Los emblemas de alquimistas me producen una sensación equívoca, porque soy poco dado a las enseñanzas esotéricas. Mi escepticismo no da para grandes esperanzas y providenciales augurios. Acepto más la tradición cuando en ella aprecio algo de sabiduría que en su reclamo como credo. La tradición hermética me parece una amalgama compleja de creencias y prácticas de raíz espiritual intentando simultáneamente dar sentido y buscar la transformación de la materia. La existencia de propuestas analógicas y de vasos comunicantes entre disciplinas entre sí extrañas se ha dado desde su mismo origen, pero han ido decayendo sin remedio todos los esfuerzos por calentar las retortas con energía metafísica. Ha habido también otras afirmaciones sostenibles por sí mismas, sin soporte material alguno, y cuya inclusión en los tratados tiene pretensiones metodológicas, creando una corriente de corte empírico que los grandes científicos integrarían en la corriente matemática con origen en la lógica. Han existido también unos pocos enunciados de carácter general que han servido de hecho para que nuestra aproximación a la naturaleza haya acabado siendo de veras científica. Curiosamente transmitir estos últimos con un lenguaje directo, poderoso y evocador no está al alcance de la mayoría de los científicos, que balbucean a la hora de dar explicación a su firmeza.
En su Atalanta fugiens (1617), Michael Maier, un hombre de la corte praguense del emperador Rodolfo II, reunió una escogida colección de enseñanzas esotéricas, entre ellas algunas de este último tipo. Las otras apenas consiguen deslumbrarme, viéndose empeñadas en buscar su lugar como grandes cuestiones de efecto, alineadas con creencias y renovados mitos de la época. Entre todas me impresionan emblemas y epigramas como el XLII, que encabeza el lema Sean la Naturaleza, la Razón, la Experiencia y la Lectura, guía, bastón, lentes y lámpara para el que quiera aprender la química. Podríamos aquí, por las mismas razones que la química, o la alquimia, considerar propias para el lema cualquiera de las restantes ciencias naturales. Al lema acompaña un epigrama que desarrolla el punto, y en el que se lee:
Que la Naturaleza te guíe, y tu síguela en tu arte,
porque errarás si no es la compañera de tu camino.
Que la razón te sirva de cayado, y la Experiencia te asegure
las luces para que con ella puedas ver las cosas lejanas.
Sea la lectura la lámpara que despeje las tinieblas
para que te guardes, prudente, del amontonamiento de cosas y palabras.
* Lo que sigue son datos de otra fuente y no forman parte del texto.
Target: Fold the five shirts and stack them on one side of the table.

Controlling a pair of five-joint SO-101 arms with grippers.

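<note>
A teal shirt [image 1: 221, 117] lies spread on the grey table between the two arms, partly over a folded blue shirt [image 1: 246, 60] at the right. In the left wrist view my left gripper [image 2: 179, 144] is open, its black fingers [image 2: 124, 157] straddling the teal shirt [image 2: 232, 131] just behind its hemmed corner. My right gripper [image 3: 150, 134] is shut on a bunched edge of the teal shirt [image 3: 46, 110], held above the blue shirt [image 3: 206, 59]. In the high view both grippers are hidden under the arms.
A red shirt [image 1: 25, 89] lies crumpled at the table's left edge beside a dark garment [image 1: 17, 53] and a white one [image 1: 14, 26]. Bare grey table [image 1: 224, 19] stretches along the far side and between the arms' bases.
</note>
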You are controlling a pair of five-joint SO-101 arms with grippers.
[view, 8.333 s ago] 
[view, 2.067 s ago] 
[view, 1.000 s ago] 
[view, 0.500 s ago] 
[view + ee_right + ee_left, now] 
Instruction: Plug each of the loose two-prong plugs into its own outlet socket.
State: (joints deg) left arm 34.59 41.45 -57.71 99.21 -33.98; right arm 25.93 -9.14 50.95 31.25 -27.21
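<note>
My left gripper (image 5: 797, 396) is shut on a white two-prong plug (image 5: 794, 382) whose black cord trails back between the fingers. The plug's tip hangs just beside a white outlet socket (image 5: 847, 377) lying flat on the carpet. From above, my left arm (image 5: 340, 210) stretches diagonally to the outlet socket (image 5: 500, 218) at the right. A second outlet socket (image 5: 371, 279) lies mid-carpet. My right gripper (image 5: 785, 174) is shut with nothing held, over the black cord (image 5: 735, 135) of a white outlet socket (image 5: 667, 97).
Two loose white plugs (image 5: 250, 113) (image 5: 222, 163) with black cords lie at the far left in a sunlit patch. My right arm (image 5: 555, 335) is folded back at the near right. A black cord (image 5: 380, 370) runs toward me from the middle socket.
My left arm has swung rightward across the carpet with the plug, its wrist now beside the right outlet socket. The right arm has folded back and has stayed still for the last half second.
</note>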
Para la ciencia el carácter programático del epigrama anterior queda subrayado por el emblema que lo acompaña. Por detrás de la naturaleza marcha la ciencia que sigue sus huellas valiéndose de bastón, lentes y farol. Se deja ver en primer lugar que la naturaleza, como guía necesaria, precede a la ciencia, lo que es una implícita afirmación empirista. Al hacer después depender su estudio de la razón y la experiencia tenemos un firme adelanto, a comienzos del XVII, del nuevo signo de la filosofía natural. Tras esta segunda cuestión, merece la pena subrayar especialmente un último punto próximo al final. Esa invitación a evitar el amontonamiento o confusión de palabras viene a ligar la lectura, el estudio, con la idea de análisis. Hemos aprendido después que una lectura será analítica, si se fijan definiciones para los términos, y crítica, si se convalidan los métodos de desarrollo de las proposiciones. Maier deja servido el primer tramo y deja abierto el paso para que Descartes y otros establezcan las condiciones del segundo. Y a partir de ahí despegará el racionalismo.